Once the pictures are set aside, transcribe the remaining data exactly.

SOURCE DATA:
*** Begin section ***

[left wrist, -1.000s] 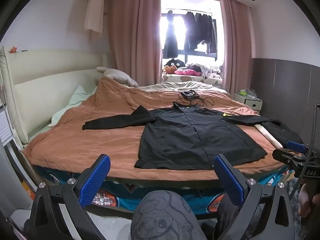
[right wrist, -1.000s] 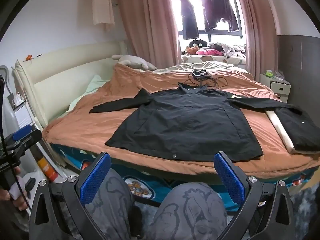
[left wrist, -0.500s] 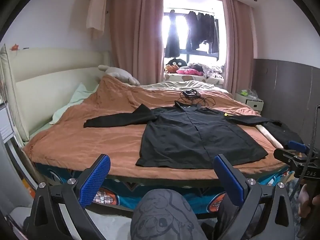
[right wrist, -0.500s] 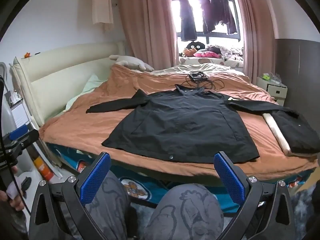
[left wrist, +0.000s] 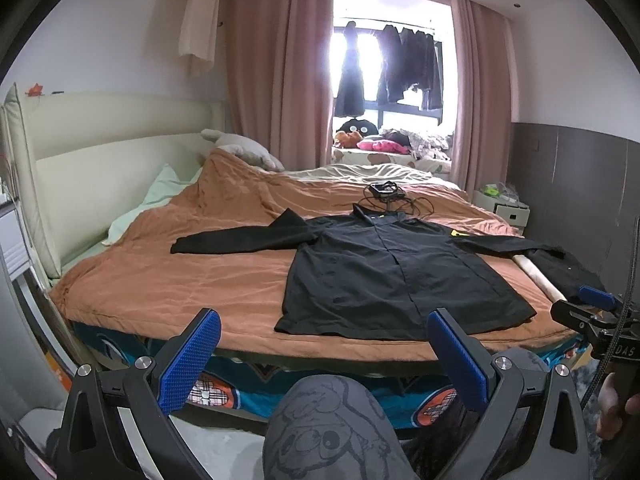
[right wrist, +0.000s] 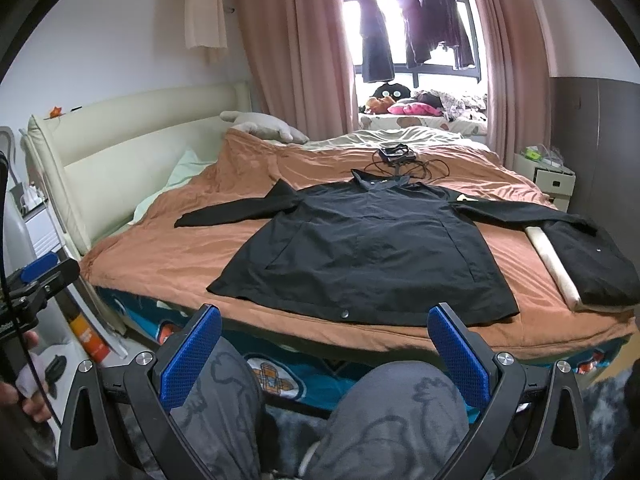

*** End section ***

COMPLETED TASK:
[left wrist, -1.000s] 
[right wrist, -1.000s] 
[left wrist, -0.500s] 
[right wrist, -0.500s] 
[left wrist, +0.000s] 
[right wrist, +0.000s] 

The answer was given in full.